OK, thanks. It looks like something about the way the projections were generated in ArcGIS is non-standard causing Python's spatial tools to have trouble working with them. For example, with a normal shapefile this is what happens with the first 3 lines of that code:

>>> import geopandas as gpd
>>> shapefile = "/path/to/file.shp"
>>> gdf = gpd.read_file(shapefile)
>>> gdf.crs.to_epsg()
32617

The number produced will differ depending on the projection.

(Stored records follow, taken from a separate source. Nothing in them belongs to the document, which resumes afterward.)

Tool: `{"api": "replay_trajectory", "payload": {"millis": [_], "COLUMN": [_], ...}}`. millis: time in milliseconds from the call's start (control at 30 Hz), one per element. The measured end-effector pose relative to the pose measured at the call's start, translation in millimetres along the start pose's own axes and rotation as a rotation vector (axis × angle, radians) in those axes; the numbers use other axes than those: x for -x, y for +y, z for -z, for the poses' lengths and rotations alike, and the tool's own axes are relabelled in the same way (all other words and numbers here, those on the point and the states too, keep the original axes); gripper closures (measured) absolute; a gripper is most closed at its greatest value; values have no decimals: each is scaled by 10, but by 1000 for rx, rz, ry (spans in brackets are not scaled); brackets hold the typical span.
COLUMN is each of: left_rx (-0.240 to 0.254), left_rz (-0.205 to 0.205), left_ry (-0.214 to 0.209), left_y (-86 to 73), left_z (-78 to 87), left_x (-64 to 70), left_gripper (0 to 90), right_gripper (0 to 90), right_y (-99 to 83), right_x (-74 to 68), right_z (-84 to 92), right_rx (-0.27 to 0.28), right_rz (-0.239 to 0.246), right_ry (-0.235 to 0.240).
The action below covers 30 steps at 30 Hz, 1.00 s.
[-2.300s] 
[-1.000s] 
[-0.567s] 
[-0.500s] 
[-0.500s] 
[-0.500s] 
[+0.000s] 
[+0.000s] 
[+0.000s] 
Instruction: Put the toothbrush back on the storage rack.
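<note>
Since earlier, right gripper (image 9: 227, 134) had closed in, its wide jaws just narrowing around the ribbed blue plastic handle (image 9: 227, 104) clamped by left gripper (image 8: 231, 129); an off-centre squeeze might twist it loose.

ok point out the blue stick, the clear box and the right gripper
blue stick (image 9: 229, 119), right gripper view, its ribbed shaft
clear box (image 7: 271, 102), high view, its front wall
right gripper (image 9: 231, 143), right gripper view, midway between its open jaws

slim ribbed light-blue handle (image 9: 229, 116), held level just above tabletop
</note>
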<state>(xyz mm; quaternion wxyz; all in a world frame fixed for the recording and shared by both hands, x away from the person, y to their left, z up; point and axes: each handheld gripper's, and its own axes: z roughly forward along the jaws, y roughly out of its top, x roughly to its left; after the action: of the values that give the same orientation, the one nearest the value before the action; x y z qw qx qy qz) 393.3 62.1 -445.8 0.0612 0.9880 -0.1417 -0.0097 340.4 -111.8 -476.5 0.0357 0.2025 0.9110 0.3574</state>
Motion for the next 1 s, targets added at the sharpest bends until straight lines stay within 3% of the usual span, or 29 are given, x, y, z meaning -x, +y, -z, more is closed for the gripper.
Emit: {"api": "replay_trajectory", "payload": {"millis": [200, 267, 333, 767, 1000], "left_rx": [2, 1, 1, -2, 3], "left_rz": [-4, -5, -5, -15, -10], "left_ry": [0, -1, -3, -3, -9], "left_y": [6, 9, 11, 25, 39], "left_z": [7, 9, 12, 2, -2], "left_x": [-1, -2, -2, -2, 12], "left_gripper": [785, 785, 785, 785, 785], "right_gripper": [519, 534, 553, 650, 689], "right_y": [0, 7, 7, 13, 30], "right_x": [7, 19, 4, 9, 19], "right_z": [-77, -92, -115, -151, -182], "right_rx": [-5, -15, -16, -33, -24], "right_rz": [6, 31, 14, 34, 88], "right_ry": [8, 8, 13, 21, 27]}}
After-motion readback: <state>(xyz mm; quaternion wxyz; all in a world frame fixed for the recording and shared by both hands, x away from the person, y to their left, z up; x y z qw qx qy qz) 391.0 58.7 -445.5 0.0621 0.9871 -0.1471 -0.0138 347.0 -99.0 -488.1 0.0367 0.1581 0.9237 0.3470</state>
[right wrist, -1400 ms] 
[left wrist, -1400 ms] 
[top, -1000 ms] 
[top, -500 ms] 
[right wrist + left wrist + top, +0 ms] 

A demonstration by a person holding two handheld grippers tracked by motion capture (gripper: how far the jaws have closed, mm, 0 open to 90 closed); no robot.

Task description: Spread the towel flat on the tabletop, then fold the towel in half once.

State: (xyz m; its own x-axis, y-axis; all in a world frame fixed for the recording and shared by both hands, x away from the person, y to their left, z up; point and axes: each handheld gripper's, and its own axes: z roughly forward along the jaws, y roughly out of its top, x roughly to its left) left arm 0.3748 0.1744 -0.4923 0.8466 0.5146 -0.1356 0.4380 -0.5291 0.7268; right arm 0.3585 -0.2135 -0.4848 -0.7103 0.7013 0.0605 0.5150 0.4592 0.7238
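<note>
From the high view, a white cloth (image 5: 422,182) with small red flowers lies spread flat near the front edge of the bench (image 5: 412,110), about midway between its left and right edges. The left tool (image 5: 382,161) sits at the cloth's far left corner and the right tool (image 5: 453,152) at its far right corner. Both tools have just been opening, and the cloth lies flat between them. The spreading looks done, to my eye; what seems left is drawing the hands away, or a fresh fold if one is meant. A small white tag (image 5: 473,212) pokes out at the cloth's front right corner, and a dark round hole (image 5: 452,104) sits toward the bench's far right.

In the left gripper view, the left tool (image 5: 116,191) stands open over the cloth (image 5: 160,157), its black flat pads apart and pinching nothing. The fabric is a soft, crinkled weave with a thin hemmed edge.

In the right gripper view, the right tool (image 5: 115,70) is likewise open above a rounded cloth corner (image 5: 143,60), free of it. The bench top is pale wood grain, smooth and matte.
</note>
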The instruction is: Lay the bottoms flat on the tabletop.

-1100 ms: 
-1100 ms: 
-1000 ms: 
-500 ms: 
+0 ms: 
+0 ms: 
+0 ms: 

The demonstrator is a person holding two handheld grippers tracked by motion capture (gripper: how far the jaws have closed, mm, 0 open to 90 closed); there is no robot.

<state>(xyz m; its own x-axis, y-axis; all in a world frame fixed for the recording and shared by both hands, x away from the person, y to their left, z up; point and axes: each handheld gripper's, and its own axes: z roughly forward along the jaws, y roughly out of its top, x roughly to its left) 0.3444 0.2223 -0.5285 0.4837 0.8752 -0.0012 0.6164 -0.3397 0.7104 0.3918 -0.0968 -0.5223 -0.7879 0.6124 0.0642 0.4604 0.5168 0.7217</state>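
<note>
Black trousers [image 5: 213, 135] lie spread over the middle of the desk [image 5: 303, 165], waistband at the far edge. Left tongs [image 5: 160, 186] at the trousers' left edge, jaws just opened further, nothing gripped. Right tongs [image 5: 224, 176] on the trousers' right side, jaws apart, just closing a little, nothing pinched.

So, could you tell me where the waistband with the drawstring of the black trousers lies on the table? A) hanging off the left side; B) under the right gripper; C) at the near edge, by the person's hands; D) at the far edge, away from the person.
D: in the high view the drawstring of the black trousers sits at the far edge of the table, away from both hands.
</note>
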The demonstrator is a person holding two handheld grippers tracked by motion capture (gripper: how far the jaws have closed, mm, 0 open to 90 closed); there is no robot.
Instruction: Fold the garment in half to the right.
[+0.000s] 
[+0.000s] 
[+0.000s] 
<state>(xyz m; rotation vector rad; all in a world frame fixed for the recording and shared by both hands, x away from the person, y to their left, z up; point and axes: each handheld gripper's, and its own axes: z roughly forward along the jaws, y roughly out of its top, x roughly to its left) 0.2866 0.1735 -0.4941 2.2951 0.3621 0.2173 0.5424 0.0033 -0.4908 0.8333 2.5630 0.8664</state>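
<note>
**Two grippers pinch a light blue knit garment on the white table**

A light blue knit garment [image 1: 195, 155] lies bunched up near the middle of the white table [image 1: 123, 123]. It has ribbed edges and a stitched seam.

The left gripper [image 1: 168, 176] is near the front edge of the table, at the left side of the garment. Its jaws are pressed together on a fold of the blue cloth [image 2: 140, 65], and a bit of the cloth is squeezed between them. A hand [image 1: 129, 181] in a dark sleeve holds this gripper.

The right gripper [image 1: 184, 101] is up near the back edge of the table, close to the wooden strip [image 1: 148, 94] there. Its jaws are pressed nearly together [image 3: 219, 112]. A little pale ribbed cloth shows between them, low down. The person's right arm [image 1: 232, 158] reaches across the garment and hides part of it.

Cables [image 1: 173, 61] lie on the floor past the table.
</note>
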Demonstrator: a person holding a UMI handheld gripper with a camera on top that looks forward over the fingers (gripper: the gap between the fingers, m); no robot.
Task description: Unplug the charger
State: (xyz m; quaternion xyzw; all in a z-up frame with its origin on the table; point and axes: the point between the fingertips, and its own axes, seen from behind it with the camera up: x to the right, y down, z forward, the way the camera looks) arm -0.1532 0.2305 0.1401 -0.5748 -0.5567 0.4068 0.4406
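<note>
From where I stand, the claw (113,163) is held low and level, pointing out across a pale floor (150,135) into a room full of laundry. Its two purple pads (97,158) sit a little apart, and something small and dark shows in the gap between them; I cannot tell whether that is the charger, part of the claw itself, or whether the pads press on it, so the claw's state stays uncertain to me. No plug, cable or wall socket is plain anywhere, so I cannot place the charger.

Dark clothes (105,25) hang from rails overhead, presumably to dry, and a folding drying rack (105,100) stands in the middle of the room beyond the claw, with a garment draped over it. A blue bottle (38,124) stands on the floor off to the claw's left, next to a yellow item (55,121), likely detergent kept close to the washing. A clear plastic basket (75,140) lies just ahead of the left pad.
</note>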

I'd recommend trying to reproject both spatial layers into a specific EPSG code, which looks like it's probably 2193 for you (New Zealand Transverse Mercator 2000). I'd probably try to do this in ArcGIS to get out files with standard projection information since I'm not sure whether other tools will be able to work with this projection metadata.

You could also try changing the projection (without reprojecting) once you're in Python (e.g., gdf.set_crs(epsg=2193, inplace=True). As long as this is just a metadata problem this would probably fix your issue (if you also make the equivalent change for the raster), but personally I'd be more comfortable getting the files our of the tool I created them in with a clean chunk of projection metadata.

Closing this since we haven't heard back in a couple of months. @yby026 - definitely feel free to reopen if you come back to this.